TikTok baru-baru ini mengajukan permohonan agar platform digital yang berbasis konten buatan pengguna, atau yang lebih dikenal dengan istilah user generated content (UGC), tidak diatur dalam kerangka penyiaran konvensional. Permintaan ini disampaikan dalam revisi Undang-Undang Nomor 32 Tahun 2002 tentang Penyiaran (RUU Penyiaran).

"Tidak dalam regulasi yang sama dengan penyiaran konvensional," tegas Hilmi Adrianto, selaku Head of Public Policy and Government Relations TikTok Indonesia, saat rapat dengar pendapat umum (RDPU) Panitia Kerja (Panja) RUU Penyiaran Komisi I DPR RI pada Selasa (15/7).

Menurut TikTok, penting untuk menjaga agar UGC tidak diatur dengan cara yang sama untuk menghindari ketidakpastian hukum yang dapat merugikan pengguna dan kreator konten. "Kami merekomendasikan agar platform UGC tetap diatur dalam kerangka moderasi yang telah ada di bawah pengawasan Kementerian Komunikasi dan Digital," tambahnya.

Lebih lanjut, TikTok juga menekankan bahwa pendekatan regulasi yang menyasar satu untuk semua—baik itu penyiaran konvensional, layanan over the top (OTT), maupun platform UGC—dapat menimbulkan masalah. "Masing-masing memiliki model bisnis dan kerangka tata kelola konten yang berbeda secara fundamental," ungkap Hilmi.

 

Minta Aturan Terpisah

TikTok minta regulasi media sosial terpisah dari penyiaran, antisipasi agar kreator tidak dirugikan

foto: Freepik.com

Dari segi model bisnis dan pengguna, Hilmi menjelaskan bahwa lembaga penyiaran konvensional berfokus pada konsumsi pasif dengan akses terbatas pada produser konten profesional dan pemegang lisensi.

"Di lembaga penyiaran tradisional, jumlah konten yang tersedia terbatas, terjadwal, dan telah melalui proses kurasi.
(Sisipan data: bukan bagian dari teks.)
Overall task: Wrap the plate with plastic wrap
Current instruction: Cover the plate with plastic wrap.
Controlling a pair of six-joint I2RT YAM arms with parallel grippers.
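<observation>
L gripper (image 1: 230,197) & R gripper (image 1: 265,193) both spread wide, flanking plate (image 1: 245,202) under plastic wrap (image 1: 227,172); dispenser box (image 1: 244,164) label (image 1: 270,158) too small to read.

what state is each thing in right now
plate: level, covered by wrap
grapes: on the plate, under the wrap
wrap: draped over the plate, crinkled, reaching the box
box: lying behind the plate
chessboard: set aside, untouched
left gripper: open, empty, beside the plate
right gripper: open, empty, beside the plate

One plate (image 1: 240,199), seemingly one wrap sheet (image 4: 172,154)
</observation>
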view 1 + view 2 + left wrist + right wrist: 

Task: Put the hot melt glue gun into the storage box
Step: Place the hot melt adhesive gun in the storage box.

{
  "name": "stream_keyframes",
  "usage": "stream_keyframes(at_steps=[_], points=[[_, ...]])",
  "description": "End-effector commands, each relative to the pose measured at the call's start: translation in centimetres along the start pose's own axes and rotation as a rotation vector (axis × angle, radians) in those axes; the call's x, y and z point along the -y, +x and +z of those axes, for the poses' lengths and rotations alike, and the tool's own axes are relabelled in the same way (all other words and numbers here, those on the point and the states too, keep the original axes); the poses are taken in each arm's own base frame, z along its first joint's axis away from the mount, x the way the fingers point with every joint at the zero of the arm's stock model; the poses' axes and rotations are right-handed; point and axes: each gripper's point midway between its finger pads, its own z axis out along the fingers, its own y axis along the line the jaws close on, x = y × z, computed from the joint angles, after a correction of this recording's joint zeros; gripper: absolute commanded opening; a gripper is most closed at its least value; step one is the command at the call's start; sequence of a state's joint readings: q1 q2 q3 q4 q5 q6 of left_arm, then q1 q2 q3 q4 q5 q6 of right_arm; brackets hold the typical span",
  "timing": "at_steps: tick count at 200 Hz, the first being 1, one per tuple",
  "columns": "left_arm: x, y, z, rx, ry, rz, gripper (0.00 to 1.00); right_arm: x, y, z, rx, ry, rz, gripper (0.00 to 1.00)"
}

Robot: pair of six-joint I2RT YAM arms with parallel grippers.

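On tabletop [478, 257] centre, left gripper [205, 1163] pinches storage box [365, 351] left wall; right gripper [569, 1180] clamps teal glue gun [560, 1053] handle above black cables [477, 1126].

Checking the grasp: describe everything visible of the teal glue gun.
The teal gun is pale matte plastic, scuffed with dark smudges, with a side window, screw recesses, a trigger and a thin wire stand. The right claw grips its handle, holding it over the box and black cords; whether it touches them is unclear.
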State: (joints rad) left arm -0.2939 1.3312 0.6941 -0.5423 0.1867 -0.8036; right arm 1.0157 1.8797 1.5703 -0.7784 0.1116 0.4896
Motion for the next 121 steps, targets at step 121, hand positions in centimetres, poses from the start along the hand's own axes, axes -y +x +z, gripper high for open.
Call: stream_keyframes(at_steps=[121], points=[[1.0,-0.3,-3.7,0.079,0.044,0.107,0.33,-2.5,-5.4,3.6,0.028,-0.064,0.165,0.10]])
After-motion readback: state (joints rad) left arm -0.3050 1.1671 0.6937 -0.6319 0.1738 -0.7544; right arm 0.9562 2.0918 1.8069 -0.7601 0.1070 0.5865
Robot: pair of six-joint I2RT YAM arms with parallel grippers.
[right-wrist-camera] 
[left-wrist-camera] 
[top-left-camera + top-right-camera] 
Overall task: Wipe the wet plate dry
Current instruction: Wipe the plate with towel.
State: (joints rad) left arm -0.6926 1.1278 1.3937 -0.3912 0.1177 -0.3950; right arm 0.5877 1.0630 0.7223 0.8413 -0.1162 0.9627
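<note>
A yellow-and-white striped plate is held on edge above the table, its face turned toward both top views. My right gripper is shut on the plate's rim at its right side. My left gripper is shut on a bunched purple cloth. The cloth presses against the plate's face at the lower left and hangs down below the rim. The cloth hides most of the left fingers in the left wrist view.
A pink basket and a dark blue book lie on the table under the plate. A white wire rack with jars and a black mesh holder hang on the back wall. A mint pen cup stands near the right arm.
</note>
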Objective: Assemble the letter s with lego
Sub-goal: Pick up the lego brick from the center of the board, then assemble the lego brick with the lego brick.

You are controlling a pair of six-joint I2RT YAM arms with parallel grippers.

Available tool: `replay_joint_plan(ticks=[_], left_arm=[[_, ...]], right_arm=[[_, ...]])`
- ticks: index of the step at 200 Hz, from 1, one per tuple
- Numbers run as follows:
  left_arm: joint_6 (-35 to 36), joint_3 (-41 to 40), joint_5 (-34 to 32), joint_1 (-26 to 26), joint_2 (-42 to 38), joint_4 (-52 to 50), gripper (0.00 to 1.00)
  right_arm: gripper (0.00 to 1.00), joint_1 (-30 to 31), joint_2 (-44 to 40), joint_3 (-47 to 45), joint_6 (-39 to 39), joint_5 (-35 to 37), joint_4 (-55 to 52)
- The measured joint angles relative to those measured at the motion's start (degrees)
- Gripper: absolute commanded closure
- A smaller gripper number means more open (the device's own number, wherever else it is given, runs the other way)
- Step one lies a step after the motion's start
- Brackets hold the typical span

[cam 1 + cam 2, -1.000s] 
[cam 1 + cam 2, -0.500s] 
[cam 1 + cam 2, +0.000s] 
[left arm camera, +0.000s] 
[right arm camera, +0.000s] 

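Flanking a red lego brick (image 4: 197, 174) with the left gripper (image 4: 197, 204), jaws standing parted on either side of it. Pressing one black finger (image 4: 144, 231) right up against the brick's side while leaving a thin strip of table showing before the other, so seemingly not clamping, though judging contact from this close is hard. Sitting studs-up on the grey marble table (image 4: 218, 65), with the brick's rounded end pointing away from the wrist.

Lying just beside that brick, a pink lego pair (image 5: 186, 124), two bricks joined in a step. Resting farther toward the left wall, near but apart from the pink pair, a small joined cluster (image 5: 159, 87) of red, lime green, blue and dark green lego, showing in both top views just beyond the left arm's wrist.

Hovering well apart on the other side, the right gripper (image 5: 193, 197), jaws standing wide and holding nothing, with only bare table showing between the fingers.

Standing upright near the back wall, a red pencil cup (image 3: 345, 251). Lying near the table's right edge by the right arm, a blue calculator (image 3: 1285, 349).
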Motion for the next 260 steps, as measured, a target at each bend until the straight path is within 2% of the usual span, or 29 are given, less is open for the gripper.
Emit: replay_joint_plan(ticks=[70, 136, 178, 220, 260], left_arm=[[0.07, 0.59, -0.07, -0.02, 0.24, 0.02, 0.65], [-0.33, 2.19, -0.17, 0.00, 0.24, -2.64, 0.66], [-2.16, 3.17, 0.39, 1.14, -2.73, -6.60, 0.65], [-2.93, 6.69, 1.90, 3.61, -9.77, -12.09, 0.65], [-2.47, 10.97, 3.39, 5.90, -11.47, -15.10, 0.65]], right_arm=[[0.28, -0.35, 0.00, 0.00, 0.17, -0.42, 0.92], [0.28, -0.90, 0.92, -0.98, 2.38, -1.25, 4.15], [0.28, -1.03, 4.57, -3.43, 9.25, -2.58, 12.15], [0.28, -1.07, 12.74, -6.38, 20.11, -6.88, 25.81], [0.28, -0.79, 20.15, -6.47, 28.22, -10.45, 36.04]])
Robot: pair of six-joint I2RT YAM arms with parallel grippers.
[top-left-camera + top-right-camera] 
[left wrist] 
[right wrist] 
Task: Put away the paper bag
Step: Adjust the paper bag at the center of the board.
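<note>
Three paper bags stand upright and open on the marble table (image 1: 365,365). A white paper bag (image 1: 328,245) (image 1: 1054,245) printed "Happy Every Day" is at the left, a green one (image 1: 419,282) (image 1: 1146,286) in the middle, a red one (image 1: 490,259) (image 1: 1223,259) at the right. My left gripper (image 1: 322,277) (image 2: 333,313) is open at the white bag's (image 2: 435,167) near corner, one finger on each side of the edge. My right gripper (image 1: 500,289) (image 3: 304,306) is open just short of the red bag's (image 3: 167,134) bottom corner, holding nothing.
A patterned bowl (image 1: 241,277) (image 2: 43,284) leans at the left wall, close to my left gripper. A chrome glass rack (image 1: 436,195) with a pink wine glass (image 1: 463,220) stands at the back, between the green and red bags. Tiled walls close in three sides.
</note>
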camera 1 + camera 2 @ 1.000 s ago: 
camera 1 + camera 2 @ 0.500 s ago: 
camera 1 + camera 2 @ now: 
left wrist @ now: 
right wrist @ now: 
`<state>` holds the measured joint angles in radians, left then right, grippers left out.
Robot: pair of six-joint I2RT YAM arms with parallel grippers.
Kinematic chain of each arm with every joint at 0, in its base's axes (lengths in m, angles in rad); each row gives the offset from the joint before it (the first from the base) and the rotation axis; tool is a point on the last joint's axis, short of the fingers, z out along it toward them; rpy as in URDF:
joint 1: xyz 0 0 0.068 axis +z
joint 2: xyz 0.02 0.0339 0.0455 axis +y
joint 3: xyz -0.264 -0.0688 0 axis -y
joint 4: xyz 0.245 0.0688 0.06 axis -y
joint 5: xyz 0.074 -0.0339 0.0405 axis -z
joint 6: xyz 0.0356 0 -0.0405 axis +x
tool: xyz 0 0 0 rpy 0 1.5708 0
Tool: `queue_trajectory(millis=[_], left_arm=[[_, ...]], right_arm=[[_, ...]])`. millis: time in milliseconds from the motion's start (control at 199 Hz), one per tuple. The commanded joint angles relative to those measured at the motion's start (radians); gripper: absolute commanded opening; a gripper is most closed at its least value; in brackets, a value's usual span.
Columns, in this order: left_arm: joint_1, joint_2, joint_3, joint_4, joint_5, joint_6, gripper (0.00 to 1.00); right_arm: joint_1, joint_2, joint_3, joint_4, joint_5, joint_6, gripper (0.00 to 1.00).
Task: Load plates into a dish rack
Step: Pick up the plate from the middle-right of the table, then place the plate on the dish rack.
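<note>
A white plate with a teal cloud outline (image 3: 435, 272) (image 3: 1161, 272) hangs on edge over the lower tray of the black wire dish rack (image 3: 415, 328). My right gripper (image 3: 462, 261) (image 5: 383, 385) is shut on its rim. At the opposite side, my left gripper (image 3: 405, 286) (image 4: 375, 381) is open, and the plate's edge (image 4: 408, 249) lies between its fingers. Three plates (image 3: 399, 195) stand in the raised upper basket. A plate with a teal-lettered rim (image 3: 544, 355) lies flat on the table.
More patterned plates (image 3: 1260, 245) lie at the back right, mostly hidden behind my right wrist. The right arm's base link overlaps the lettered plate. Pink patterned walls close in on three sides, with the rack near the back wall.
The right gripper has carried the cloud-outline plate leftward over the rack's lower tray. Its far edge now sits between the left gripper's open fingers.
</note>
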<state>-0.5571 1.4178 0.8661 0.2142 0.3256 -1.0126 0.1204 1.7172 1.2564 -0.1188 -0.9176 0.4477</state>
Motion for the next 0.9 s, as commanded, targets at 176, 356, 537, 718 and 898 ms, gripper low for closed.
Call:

Ini memungkinkan moderasi konten dilakukan secara kuratif, karena semua materi dapat ditinjau, diedit, dan disetujui sebelum disiarkan ke publik," ujarnya.

"Kami bersedia untuk diatur, namun seperti yang telah kami sampaikan, sebaiknya aturan tersebut terpisah dari penyiaran," tutup Hilmi.